About this task: Each record below should be returned word for word, with no pictures included.

Records excerpted from a collection:
++++++++++++++++++++
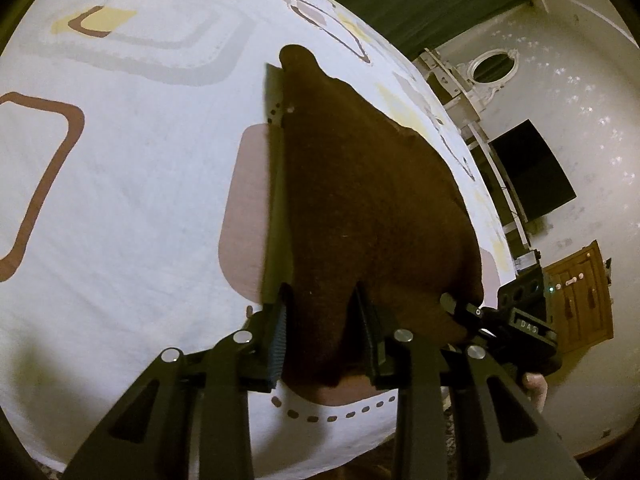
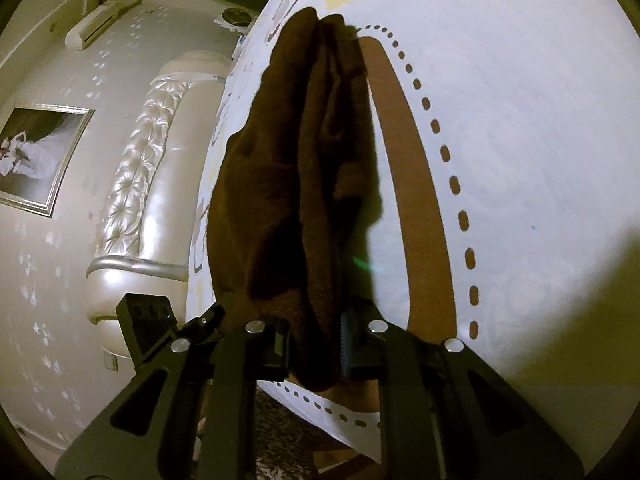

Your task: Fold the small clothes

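Left tool (image 1: pixel 324 332) clenched on near edge of brown cloth (image 1: pixel 360 200). Right tool (image 2: pixel 316 344) clenched on same edge, bunched. Cloth lies on bed sheet (image 1: pixel 140 200), near edge gripped at two points, probably for lifting it over to far side.

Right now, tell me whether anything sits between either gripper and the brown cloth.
Nothing does. The left gripper and right gripper are each shut directly on the brown cloth, which lies on the patterned bedsheet.
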Demonstrator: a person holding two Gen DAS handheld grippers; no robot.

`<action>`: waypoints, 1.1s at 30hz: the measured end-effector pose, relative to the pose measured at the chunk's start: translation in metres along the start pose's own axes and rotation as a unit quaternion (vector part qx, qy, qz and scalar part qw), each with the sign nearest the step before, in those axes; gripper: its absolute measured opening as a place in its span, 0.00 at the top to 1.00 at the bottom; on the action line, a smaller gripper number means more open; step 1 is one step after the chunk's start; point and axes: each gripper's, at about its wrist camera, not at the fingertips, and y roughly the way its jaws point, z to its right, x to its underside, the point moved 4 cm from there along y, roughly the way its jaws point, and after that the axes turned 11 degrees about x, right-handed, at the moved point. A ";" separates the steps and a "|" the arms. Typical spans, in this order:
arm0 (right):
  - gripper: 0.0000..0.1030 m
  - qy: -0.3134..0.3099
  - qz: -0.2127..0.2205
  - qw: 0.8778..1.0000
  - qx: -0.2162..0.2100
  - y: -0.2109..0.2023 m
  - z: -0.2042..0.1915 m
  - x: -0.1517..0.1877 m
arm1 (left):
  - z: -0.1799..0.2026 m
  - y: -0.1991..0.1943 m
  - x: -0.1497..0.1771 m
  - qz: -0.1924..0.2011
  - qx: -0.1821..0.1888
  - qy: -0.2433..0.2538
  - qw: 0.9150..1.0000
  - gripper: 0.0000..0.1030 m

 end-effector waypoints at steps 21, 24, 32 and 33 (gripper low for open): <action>0.85 0.002 0.003 1.000 0.003 -0.001 0.001 -0.001 | -0.001 0.005 0.001 0.002 -0.008 0.005 1.000 0.69; 0.85 0.003 0.003 1.000 0.003 -0.001 0.001 -0.001 | -0.001 0.005 0.001 0.002 -0.007 0.005 1.000 0.69; 0.81 0.006 0.005 1.000 -0.001 -0.006 0.002 -0.001 | 0.001 0.004 0.001 -0.001 0.006 0.007 1.000 0.63; 0.77 0.007 0.006 1.000 -0.001 -0.009 0.002 -0.001 | 0.001 0.002 -0.001 -0.001 0.015 0.004 1.000 0.62</action>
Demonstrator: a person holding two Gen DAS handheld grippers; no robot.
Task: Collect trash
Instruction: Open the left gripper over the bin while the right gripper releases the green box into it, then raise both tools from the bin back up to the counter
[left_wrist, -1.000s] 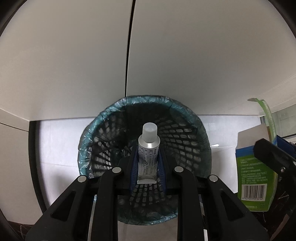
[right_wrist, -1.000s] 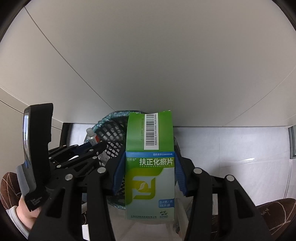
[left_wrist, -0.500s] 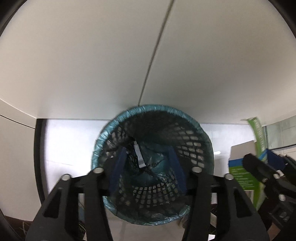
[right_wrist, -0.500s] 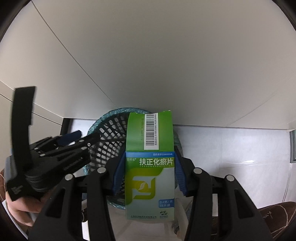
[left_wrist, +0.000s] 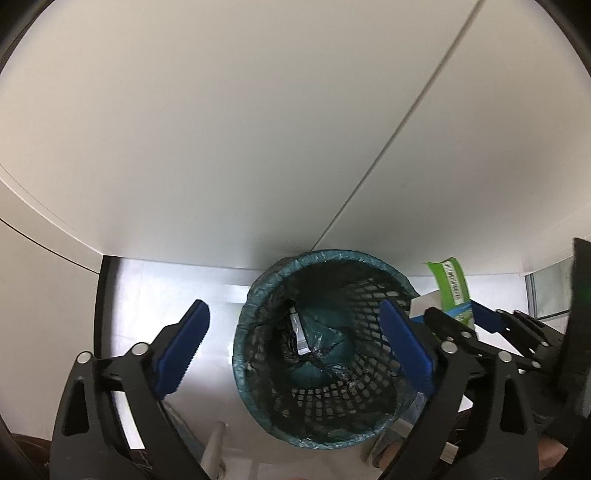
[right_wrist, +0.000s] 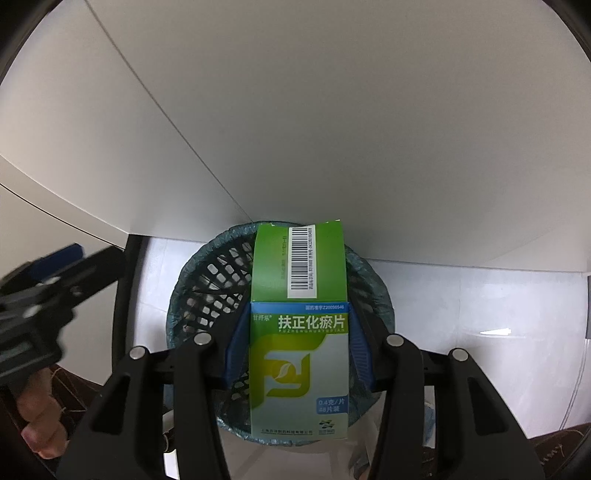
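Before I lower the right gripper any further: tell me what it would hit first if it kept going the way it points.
Likely the wastebasket: the right gripper, shut on the medicine box, points into its open mouth, so the box's far end would enter first and probably meet the liner inside. Depth is unclear.

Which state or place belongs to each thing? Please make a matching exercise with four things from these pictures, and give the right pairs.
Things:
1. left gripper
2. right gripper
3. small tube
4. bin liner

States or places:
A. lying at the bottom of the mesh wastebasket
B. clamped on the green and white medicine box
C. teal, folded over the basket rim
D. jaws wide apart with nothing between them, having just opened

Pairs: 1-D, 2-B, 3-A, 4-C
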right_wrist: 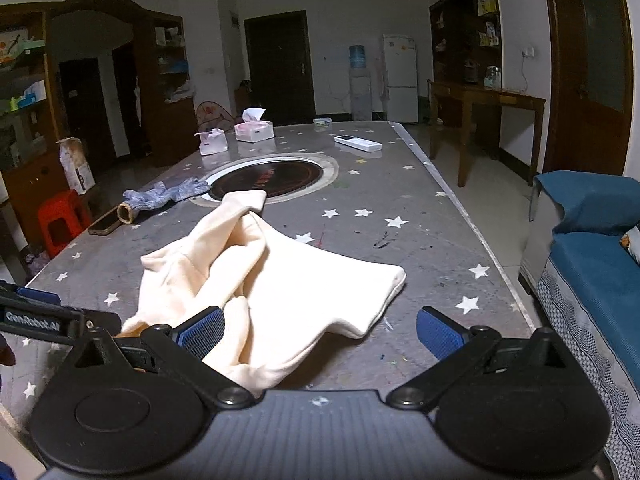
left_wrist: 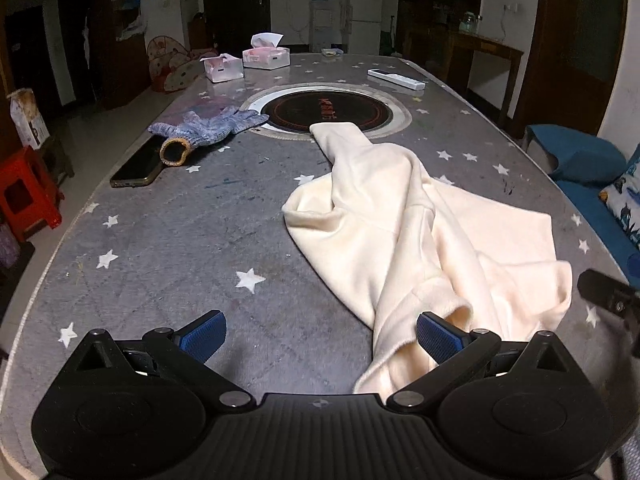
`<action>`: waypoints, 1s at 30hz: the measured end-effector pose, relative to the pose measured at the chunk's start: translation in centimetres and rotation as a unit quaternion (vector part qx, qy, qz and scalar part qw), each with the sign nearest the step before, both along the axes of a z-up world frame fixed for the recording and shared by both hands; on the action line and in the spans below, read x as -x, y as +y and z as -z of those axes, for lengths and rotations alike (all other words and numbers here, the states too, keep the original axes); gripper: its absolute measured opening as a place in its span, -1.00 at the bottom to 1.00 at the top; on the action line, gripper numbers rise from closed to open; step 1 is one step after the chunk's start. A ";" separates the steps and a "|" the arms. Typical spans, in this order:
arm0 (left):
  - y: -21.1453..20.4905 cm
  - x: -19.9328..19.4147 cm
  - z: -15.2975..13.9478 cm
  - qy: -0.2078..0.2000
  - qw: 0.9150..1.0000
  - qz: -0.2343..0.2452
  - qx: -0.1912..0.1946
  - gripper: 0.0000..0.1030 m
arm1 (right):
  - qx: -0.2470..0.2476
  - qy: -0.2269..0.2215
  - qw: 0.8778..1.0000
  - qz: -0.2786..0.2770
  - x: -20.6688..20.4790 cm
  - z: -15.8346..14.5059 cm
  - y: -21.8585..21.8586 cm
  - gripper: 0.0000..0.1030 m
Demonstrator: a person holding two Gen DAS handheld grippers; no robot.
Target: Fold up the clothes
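Place: we were in a home's living-dining room.
Landmark: we faced a star-patterned table (right_wrist: 400, 200) with an inset cooker (right_wrist: 266, 178).
Beyond the table: fridge (right_wrist: 399, 78), water dispenser (right_wrist: 359, 84).
Right of it: blue sofa (right_wrist: 592, 256).

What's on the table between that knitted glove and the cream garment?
Nothing: between the glove and the cream garment there is only bare starry tablecloth, clearest in the left wrist view.

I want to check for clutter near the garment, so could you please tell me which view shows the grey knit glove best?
The left wrist view: the grey knit glove appears large, with its cuff opening and fingers distinct, lying beside a phone. The right wrist view shows it smaller and farther away at the left, fingers hardly separable.
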State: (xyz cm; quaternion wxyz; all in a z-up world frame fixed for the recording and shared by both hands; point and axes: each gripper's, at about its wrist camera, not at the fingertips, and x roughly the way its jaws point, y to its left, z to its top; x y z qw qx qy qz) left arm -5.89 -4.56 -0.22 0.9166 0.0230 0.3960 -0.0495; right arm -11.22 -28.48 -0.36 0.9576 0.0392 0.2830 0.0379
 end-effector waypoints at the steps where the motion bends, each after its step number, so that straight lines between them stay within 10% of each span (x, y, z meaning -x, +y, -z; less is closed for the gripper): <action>1: -0.1 0.2 0.0 -0.002 1.000 0.001 -0.002 1.00 | 0.000 0.000 1.000 0.000 0.1 -0.1 0.0 1.00; 30: -1.0 1.8 -0.2 -0.005 1.000 0.018 -0.008 1.00 | 0.022 -0.012 0.999 -0.023 1.9 -0.9 2.0 1.00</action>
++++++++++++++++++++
Exercise solution:
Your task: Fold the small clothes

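Left tool (image 1: pixel 324 332) clenched on near edge of brown cloth (image 1: pixel 360 200). Right tool (image 2: pixel 316 344) clenched on same edge, bunched. Cloth lies on bed sheet (image 1: pixel 140 200), near edge gripped at two points, probably for lifting it over to far side.

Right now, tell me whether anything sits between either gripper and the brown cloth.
Nothing does. The left gripper and right gripper are each shut directly on the brown cloth, which lies on the patterned bedsheet.
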Demonstrator: a person holding two Gen DAS handheld grippers; no robot.

`<action>`: waypoints, 1.1s at 30hz: the measured end-effector pose, relative to the pose measured at the chunk's start: translation in metres along the start pose's own axes and rotation as a unit quaternion (vector part qx, qy, qz and scalar part qw), each with the sign nearest the step before, in those axes; gripper: its absolute measured opening as a place in its span, 0.00 at the top to 1.00 at the bottom; on the action line, a smaller gripper number means more open; step 1 is one step after the chunk's start; point and axes: each gripper's, at about its wrist camera, not at the fingertips, and y roughly the way its jaws point, z to its right, x to its underside, the point moved 4 cm from there along y, roughly the way its jaws point, and after that the axes turned 11 degrees about x, right-handed, at the moved point. A ";" separates the steps and a "|" the arms. Typical spans, in this order:
arm0 (right):
  - gripper: 0.0000..0.1030 m
  - qy: -0.3134..0.3099
  - qz: -0.2127..0.2205
  - qw: 0.8778..1.0000
  - qx: -0.2162..0.2100
  - y: -0.2109..0.2023 m
  - z: -0.2042..0.1915 m
  - x: -0.1517..0.1877 m
arm1 (left):
  - z: -0.1799..0.2026 m
  - y: -0.1991..0.1943 m
  - x: -0.1497..0.1771 m
  - qz: -0.1924..0.2011
  - qx: -0.1821..0.1888
  - qy: -0.2433..0.2538
  - qw: 0.9150..1.0000
  - gripper: 0.0000..0.1030 m

 end-effector waypoints at steps 21, 24, 32 and 33 (gripper low for open): <action>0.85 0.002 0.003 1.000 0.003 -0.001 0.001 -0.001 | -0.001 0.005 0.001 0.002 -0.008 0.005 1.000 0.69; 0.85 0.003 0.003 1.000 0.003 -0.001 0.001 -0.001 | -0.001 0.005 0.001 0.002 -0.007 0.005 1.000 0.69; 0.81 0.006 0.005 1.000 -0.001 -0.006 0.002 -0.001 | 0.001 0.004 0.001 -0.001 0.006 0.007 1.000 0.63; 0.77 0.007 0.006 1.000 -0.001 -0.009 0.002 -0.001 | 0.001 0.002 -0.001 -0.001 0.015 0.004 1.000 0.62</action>
Demonstrator: a person holding two Gen DAS handheld grippers; no robot.
Task: Collect trash
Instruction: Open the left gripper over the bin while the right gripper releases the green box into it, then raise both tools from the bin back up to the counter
[left_wrist, -1.000s] 
[right_wrist, -1.000s] 
[left_wrist, -0.500s] 
[right_wrist, -0.500s] 
[left_wrist, +0.000s] 
[right_wrist, +0.000s] 
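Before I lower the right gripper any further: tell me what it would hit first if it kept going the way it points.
Likely the wastebasket: the right gripper, shut on the medicine box, points into its open mouth, so the box's far end would enter first and probably meet the liner inside. Depth is unclear.

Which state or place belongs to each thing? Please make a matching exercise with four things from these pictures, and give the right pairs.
Things:
1. left gripper
2. right gripper
3. small tube
4. bin liner

States or places:
A. lying at the bottom of the mesh wastebasket
B. clamped on the green and white medicine box
C. teal, folded over the basket rim
D. jaws wide apart with nothing between them, having just opened

Pairs: 1-D, 2-B, 3-A, 4-C
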right_wrist: 
left_wrist: 
`<action>`: waypoints, 1s at 30hz: the measured end-effector pose, relative to the pose measured at the chunk's start: translation in centimetres and rotation as a unit quaternion (vector part qx, qy, qz and scalar part qw), each with the sign nearest the step before, both along the axes of a z-up world frame fixed for the recording and shared by both hands; on the action line and in the spans below, read x as -x, y as +y and z as -z of those axes, for lengths and rotations alike (all other words and numbers here, the states too, keep the original axes); gripper: its absolute measured opening as a place in its span, -1.00 at the bottom to 1.00 at the top; on the action line, gripper numbers rise from closed to open; step 1 is one step after the chunk's start. A ";" separates the steps and a "|" the arms. Typical spans, in this order:
arm0 (left):
  - y: -21.1453..20.4905 cm
  - x: -19.9328..19.4147 cm
  - z: -15.2975..13.9478 cm
  - qy: -0.2078..0.2000
  - qw: 0.9150..1.0000
  - qz: -0.2343..0.2452
  - qx: -0.1912..0.1946
  - gripper: 0.0000..0.1030 m
arm1 (right):
  - qx: -0.2470..0.2476
  - qy: -0.2269..0.2215
  - qw: 0.8778..1.0000
  - qz: -0.2786..0.2770
  - x: -20.6688..20.4790 cm
  - z: -15.8346..14.5059 cm
  - y: -21.8585..21.8586 cm
  - gripper: 0.0000..0.1030 m
Demonstrator: a person holding two Gen DAS handheld grippers; no robot.
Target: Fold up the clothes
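Place: we were in a home's living-dining room.
Landmark: we faced a star-patterned table (right_wrist: 400, 200) with an inset cooker (right_wrist: 266, 178).
Beyond the table: fridge (right_wrist: 399, 78), water dispenser (right_wrist: 359, 84).
Right of it: blue sofa (right_wrist: 592, 256).

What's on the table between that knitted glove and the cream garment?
Nothing: between the glove and the cream garment there is only bare starry tablecloth, clearest in the left wrist view.

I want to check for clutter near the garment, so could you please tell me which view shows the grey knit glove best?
The left wrist view: the grey knit glove appears large, with its cuff opening and fingers distinct, lying beside a phone. The right wrist view shows it smaller and farther away at the left, fingers hardly separable.
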State: (xyz cm; quaternion wxyz; all in a z-up world frame fixed for the recording and shared by both hands; point and axes: each gripper's, at about its wrist camera, not at the fingertips, and x roughly the way its jaws point, y to its left, z to its top; x y z qw qx qy qz) left arm -5.89 -4.56 -0.22 0.9166 0.0230 0.3960 -0.0495; right arm -11.22 -28.48 -0.36 0.9576 0.0392 0.2830 0.0379
 end-effector waypoints at the steps where the motion bends, each after its step number, so that straight lines between them stay within 10% of each span (x, y, z meaning -x, +y, -z; less is closed for the gripper): <action>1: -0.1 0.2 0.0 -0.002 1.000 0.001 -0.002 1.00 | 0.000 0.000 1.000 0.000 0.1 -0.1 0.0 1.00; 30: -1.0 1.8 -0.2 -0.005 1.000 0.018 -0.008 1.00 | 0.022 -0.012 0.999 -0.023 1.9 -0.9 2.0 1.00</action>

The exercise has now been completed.